Celia was so alive, active, engaged, involved and in love with life, those in her life and those around her, that it would have been a cruel perpetration on her existence to have her continue in any diminished fashion, and so it was a gift to her to not have to do so. It is, however, a cruel tragedy for those of us who love her so intensely, to have her gifts and presence robbed from us so soon. We shall only have to believe that she has not abandoned us at all, but rather is still present in all of the most important and precious ways and will continue to be our angel above, as she was here on this short path.
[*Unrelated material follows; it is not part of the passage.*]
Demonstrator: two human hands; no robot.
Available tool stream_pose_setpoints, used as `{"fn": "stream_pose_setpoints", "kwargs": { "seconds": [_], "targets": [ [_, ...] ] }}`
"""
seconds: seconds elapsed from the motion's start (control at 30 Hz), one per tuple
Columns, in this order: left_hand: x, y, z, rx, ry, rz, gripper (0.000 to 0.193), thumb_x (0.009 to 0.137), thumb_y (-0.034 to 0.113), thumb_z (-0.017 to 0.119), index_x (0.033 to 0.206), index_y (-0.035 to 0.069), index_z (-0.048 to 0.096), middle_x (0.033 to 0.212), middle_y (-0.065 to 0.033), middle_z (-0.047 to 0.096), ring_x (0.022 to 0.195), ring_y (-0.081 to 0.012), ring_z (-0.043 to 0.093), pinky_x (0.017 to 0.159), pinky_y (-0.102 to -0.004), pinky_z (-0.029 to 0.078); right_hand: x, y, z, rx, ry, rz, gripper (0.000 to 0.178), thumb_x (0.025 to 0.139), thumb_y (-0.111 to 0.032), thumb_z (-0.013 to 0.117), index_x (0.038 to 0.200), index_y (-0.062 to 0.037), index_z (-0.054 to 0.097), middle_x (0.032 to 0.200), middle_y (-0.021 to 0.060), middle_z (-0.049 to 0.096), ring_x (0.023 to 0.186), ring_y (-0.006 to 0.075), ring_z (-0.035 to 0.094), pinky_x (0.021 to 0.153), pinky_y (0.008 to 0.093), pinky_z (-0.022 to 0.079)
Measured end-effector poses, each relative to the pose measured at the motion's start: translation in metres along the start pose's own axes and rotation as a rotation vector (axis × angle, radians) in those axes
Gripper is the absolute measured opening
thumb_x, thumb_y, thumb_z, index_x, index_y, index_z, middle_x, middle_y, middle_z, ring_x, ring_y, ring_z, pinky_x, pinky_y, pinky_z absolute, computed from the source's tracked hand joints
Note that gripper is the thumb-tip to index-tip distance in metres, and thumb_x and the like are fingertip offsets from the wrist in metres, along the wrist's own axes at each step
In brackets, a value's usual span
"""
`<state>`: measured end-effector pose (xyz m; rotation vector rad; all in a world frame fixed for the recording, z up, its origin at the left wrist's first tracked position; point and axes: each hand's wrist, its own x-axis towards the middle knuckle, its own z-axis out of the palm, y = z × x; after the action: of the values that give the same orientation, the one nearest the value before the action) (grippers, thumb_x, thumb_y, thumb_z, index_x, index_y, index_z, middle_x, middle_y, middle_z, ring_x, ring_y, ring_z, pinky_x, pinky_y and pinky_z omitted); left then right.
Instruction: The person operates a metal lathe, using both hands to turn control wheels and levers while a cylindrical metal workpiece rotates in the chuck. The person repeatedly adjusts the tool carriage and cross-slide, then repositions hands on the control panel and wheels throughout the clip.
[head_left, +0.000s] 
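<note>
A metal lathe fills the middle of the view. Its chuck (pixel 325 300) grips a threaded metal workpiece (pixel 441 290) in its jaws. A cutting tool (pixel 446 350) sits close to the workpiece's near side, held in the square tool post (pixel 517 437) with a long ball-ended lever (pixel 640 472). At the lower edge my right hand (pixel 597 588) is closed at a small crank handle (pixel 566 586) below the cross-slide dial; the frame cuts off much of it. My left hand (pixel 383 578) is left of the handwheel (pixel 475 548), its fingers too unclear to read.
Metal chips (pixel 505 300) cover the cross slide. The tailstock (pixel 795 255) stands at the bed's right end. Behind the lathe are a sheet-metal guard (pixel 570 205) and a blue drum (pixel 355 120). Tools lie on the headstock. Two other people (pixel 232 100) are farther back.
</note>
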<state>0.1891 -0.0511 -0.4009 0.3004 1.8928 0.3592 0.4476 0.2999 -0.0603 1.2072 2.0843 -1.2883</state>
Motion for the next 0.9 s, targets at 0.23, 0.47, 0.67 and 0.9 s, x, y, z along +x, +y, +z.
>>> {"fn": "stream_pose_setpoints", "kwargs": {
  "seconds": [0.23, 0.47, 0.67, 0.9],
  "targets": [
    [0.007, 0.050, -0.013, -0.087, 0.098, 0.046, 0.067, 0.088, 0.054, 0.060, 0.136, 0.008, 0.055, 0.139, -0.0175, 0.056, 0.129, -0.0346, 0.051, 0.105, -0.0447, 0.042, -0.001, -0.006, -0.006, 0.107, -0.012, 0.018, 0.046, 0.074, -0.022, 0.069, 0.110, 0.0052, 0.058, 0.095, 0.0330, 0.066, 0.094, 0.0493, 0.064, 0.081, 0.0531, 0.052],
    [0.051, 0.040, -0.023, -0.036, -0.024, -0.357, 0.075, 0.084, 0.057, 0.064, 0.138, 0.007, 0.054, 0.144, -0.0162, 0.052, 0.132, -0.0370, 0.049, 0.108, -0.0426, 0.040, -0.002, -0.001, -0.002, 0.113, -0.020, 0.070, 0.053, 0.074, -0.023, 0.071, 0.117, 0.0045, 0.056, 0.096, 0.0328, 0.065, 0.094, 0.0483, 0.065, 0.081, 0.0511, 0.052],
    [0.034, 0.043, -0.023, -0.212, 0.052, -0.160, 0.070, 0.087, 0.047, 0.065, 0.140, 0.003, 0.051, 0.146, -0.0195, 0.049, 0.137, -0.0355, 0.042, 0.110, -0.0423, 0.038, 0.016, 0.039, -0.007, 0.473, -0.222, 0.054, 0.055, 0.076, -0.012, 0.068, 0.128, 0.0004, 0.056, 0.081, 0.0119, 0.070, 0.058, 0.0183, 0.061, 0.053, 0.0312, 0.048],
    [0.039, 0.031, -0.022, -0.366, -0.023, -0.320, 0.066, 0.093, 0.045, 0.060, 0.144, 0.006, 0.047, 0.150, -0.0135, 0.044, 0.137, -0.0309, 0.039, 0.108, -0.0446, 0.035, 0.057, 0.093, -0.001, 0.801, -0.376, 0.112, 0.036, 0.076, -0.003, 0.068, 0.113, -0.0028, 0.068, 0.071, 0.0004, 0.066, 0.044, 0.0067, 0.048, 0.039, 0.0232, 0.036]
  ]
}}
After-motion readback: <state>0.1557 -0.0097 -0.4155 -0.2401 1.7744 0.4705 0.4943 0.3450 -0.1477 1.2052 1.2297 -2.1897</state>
As one of her distant ancestors, Jose Antonio Machado, the famous poet wrote, and Celia totally lived by - “Golpe A Golpe, Verso A Verso, Caminante No Hay Camino, Se Hace Camino Al Andar”, Verse By Verse, Blow By Blow, Wanderer There Is No Path, You Make Your Path By Your Traveling.
A Memorial Fund will be established in Celia’s memory and honor at the University of Hartford Art School---please if you wish make donations to that fund in lieu of flowers.
A Memorial Service will be held at Old St. Andrews Episcopal Church in Bloomfield CT on Saturday, January 19, 2019 at 11:00am.